| ASSIGNED TASK |
When the word "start" appears in a line of the data below, list that line.

| DATASET CONTENT |
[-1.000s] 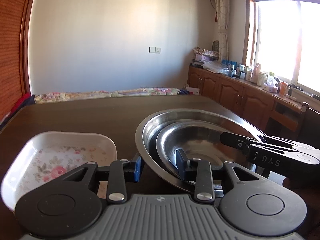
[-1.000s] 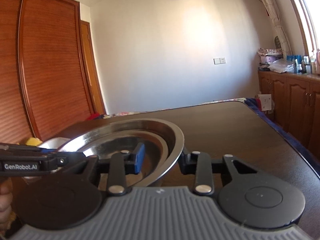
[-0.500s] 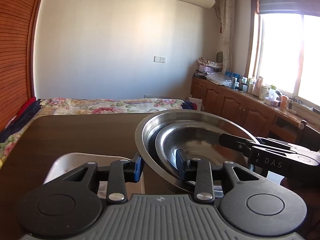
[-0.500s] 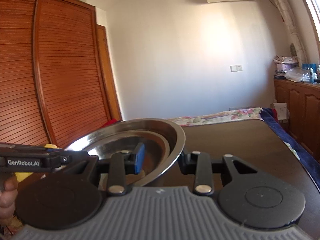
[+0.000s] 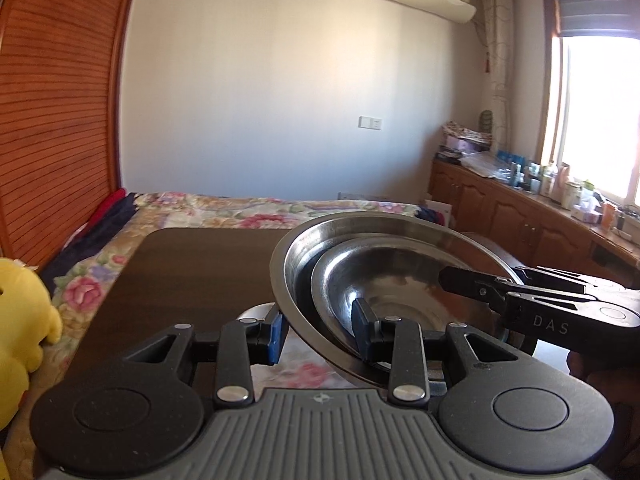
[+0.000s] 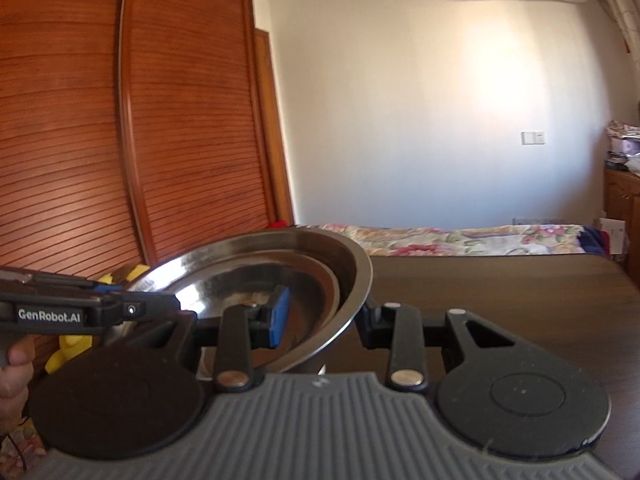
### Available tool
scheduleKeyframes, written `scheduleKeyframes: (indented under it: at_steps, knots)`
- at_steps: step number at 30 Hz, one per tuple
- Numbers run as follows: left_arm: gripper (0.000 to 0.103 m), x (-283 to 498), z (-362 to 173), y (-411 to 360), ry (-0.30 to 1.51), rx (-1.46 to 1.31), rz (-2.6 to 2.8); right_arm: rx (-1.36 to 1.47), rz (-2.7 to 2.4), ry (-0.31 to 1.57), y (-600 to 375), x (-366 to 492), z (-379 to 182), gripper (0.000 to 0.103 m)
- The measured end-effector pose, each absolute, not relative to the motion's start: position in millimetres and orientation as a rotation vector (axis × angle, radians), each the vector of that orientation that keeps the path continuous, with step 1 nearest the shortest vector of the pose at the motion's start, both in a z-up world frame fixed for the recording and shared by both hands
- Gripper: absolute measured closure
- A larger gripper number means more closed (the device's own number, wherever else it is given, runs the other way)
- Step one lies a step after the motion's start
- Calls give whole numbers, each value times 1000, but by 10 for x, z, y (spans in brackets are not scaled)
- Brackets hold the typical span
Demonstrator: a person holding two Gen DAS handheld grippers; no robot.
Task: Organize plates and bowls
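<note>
Aloft over a dark table [image 5: 192,276], two nested steel bowls [image 5: 384,276] hang tilted between a pair of hand-held grippers, the smaller bowl seated inside the larger. Left gripper [image 5: 320,332] pinches the near-left rim, one blue pad outside the wall and the other inside; right gripper [image 6: 320,316] clamps the opposite rim the same way, its inner pad pressed against the smaller bowl's edge. Both sets of jaws are closed on metal, not on each other. A floral tray [image 5: 288,372] lies on the table just below the stack, mostly hidden by the left gripper's body. A yellow plush toy [image 5: 20,332] sits off the table's left edge, a flowered bedspread [image 5: 224,212] lies beyond, and a wooden wardrobe [image 6: 120,140] fills the left wall.

The stack appears to be mid-carry, possibly toward the tray. Polished steel offers thin purchase to two rim pinches, so any uneven motion between the hands could twist the rim out of one grip. With the tilt already marked, the loose inner bowl could slide toward the low side and clatter out. Setting down blind also risks striking the tray's edge.
</note>
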State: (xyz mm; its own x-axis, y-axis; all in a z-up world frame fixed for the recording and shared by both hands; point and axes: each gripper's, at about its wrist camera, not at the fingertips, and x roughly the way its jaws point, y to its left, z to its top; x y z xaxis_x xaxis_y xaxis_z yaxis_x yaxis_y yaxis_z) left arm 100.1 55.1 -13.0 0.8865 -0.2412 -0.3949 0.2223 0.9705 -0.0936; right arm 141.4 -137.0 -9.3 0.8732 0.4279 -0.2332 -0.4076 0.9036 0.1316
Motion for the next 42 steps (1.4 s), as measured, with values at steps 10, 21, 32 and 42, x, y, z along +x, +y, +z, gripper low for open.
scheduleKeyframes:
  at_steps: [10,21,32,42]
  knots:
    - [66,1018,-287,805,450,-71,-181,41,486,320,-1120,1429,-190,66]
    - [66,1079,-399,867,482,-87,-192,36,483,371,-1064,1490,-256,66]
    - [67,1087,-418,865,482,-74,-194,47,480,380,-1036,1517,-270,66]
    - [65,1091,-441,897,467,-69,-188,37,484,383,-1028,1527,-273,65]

| REPLY |
- The measured end-effector pose, each absolute, not relative to the motion's start: position in millimetres and orientation as a rotation vector (axis × angle, radians), each the vector of that orientation that keeps the path continuous, with step 1 nearest the shortest vector of the pose at the motion's start, both in a z-up world frame fixed for the recording and shared by both hands
- Step one lies a step after the motion's start

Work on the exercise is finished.